## Data provided:
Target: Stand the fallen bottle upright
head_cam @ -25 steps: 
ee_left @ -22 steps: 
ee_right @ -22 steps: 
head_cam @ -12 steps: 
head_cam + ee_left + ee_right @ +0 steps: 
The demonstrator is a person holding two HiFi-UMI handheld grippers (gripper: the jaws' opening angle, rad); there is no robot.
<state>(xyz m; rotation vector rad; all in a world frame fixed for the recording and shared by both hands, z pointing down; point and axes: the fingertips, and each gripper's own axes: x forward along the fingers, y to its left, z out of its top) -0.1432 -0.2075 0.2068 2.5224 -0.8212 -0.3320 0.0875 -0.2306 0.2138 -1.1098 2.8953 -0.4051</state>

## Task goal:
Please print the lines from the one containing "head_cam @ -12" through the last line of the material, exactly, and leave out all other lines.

## Output:
head_cam @ -12 steps: 
head_cam + ee_left + ee_right @ +0 steps: 
The demonstrator is a person holding two HiFi-UMI handheld grippers (gripper: the jaws' opening angle, rad); there is no robot.
<state>(xyz m; rotation vector rad; all in a world frame fixed for the recording and shared by both hands, z pointing down; point and axes: the fingertips, and each gripper's own axes: x forward along the fingers, y to its left, z out of its top) -0.1432 -0.2075 0.2068 2.5224 -0.8212 -0.3320 0.0875 -0.2306 0.2138 -1.1098 2.8953 -0.4051</state>

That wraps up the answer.